Text Generation Function

In [None]:
def generate_text(model, tokenizer, prompt, max_length=100, temperature=0.8):
    model.eval()
    tokens = tokenizer.encode(prompt)
    tokens = torch.tensor(tokens, dtype=torch.long).unsqueeze(0).to(device)

    with torch.no_grad():
        generated_tokens = model.generate(tokens, max_length, temperature)

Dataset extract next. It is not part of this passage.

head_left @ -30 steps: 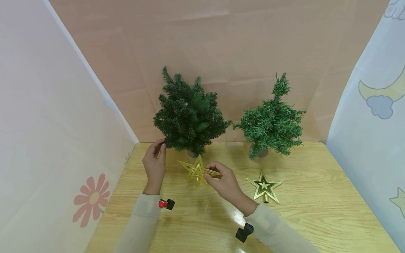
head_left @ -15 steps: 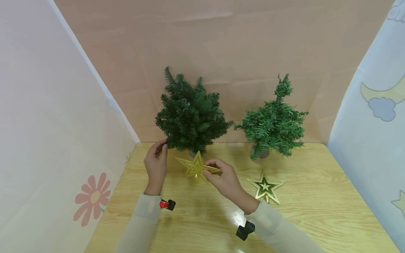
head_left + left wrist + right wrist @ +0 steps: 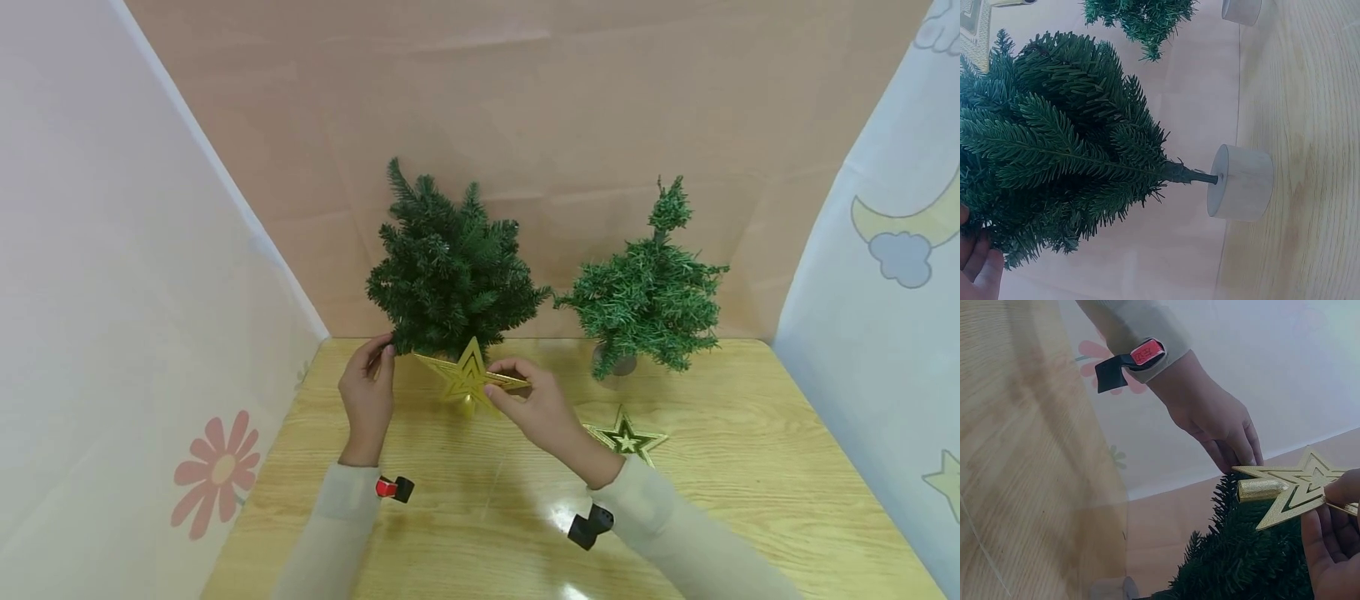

    generated_text = tokenizer.decode(generated_tokens[0].cpu().tolist())
    return generated_text

print("✓ Generation function ready")

✓ Generation function ready


## Step 13: Test Text Generation!

In [None]:
print("=" * 60)
print("TEXT GENERATION EXAMPLES")
print("=" * 60)

# Example 1
prompt1 = "To be"
generated1 = generate_text(model, tokenizer, prompt1, max_length=50, temperature=0.8)
print(f"\nPrompt: '{prompt1}'")
print(f"Generated: '{generated1}'")
print("-" * 60)

# Example 2
prompt2 = "To die"
generated2 = generate_text(model, tokenizer, prompt2, max_length=50, temperature=0.8)
print(f"\nPrompt: '{prompt2}'")
print(f"Generated: '{generated2}'")
print("-" * 60)

# Example 3
prompt3 = "The"
generated3 = generate_text(model, tokenizer, prompt3, max_length=50, temperature=0.8)
print(f"\nPrompt: '{prompt3}'")
print(f"Generated: '{generated3}'")
print("-" * 60)

# Example 4: Lower temperature
prompt4 = "To be"
generated4 = generate_text(model, tokenizer, prompt4, max_length=50, temperature=0.3)
print(f"\nPrompt: '{prompt4}' (temperature=0.3, more deterministic)")
print(f"Generated: '{generated4}'")
print("-" * 60)

# Example 5: Higher temperature
prompt5 = "To be"
generated5 = generate_text(model, tokenizer, prompt5, max_length=50, temperature=1.5)
print(f"\nPrompt: '{prompt5}' (temperature=1.5, more random)")
print(f"Generated: '{generated5}'")

TEXT GENERATION EXAMPLES

Prompt: 'To be'
Generated: 'To be or not to be, that is the the the the the the the'
------------------------------------------------------------

Prompt: 'To die'
Generated: 'To die, to ro s ro ragobe, co ng to co ingato to to to t'
------------------------------------------------------------

Prompt: 'The'
Generated: 'The ort be, t is the the the the thathe the the the t'
------------------------------------------------------------

Prompt: 'To be' (temperature=0.3, more deterministic)
Generated: 'To be or not to be, that is the the the the the the the'
------------------------------------------------------------

Prompt: 'To be' (temperature=1.5, more random)
Generated: 'To be or not to be, that is the the the the the the the'


## Step 14: Try Your Own Prompts!

In [None]:
# Try your own prompts here!
your_prompt = "hi"  # Change this to any text
generated = generate_text(model, tokenizer, your_prompt, max_length=100, temperature=0.8)
print(f"Your prompt: '{your_prompt}'")
print(f"Generated: '{generated}'")

Your prompt: 'hi'
Generated: 'hin to a sufond flertheind cheFond che he mindr ming mings mings ming ming ming mings mings matoby s s'


## Summary

### What I Built:

 Complete GPT architecture from scratch  
Character-level tokenizer  
Training loop with next-token prediction  
Text generation with temperature control  
Trained on Shakespeare text  

### How GPT Works:

1. **Input**: Sequence of token IDs
2. **Embedding**: Tokens → dense vectors
3. **Positional Encoding**: Add position information
4. **Transformer Blocks**: Self-attention + Feed-forward
5. **Output**: Predict next token probabilities
6. **Generation**: Sample tokens autoregressively

### Key Innovation:

Causal self-attention allows the model to learn context from previous tokens while preventing it from looking ahead.